*Description of the task*.
Only the lines of the data below from the one with "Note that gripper" through the one with "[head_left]" are wanted. Repeat them exactly.

Top of Stored data

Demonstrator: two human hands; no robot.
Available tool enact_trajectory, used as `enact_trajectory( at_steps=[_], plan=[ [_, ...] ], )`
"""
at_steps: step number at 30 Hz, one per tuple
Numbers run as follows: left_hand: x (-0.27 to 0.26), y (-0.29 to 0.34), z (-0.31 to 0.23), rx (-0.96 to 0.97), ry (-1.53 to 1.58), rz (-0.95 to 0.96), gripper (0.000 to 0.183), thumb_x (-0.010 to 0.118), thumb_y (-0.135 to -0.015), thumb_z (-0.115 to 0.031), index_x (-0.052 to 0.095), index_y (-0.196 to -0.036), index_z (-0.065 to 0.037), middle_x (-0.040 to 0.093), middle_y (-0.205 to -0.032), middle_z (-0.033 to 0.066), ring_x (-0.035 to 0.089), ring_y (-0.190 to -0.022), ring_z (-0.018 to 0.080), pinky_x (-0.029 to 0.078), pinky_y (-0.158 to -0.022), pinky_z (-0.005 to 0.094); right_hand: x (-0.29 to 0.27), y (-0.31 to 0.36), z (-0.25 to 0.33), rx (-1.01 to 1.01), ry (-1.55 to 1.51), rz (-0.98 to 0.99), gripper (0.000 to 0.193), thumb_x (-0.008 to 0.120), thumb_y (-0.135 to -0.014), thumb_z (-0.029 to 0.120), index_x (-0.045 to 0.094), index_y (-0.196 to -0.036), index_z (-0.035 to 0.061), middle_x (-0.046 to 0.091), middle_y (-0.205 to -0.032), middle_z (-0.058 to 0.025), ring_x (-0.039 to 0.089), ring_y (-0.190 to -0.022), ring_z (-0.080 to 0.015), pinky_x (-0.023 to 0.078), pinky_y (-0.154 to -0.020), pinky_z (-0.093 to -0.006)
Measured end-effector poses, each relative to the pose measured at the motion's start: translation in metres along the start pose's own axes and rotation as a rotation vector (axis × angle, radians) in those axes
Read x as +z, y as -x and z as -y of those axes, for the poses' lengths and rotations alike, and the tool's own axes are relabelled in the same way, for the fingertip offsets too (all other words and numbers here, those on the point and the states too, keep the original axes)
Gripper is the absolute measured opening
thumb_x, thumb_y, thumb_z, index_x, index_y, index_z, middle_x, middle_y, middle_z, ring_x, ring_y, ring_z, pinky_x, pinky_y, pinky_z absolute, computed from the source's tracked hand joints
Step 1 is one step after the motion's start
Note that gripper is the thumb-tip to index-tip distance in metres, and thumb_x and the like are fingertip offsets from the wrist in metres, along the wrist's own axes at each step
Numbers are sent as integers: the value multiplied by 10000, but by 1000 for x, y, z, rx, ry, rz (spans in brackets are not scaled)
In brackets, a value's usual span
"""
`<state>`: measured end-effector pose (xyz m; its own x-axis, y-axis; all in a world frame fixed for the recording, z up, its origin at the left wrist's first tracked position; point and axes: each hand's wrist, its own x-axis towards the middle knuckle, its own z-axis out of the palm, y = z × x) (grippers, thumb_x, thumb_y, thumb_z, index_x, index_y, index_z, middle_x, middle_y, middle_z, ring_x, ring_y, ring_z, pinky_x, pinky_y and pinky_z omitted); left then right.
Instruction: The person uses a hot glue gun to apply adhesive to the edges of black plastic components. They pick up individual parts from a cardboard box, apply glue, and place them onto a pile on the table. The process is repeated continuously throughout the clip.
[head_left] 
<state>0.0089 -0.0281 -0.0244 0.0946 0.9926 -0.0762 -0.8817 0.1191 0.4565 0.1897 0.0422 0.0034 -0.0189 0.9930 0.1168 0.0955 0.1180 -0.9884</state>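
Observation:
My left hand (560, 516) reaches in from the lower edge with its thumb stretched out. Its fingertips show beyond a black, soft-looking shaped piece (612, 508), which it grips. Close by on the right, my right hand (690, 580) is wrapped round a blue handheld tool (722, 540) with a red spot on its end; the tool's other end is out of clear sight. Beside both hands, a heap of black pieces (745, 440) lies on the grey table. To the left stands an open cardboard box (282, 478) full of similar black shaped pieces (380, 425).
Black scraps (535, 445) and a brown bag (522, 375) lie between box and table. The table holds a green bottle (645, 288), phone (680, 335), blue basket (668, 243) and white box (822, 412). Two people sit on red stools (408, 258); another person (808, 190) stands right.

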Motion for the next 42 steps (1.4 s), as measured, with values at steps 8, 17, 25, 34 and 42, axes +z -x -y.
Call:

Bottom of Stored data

*Task response*.
Note that gripper is the thumb-tip to index-tip distance in metres, and thumb_x and the like are fingertip offsets from the wrist in metres, along the wrist's own axes at each step
Numbers are sent as integers: the value multiplied by 10000, but by 1000 for x, y, z, rx, ry, rz (spans in brackets are not scaled)
In brackets, a value's usual span
"""
`<state>`: measured end-effector pose (xyz m; its own x-axis, y-axis; all in a world frame fixed for the recording, z up, its origin at the left wrist's first tracked position; point and axes: each hand's wrist, its own x-axis towards the middle knuckle, its own z-axis out of the palm, y = z × x) (grippers, thumb_x, thumb_y, thumb_z, index_x, index_y, index_z, middle_x, middle_y, middle_z, ring_x, ring_y, ring_z, pinky_x, pinky_y and pinky_z omitted); left then right.
Instruction: The person uses a hot glue gun to apply adhesive to the edges of black plastic components. They pick up individual parts from a cardboard box, apply glue, and place them onto a pile on the table. The process is repeated continuously throughout the clip.
[head_left] 

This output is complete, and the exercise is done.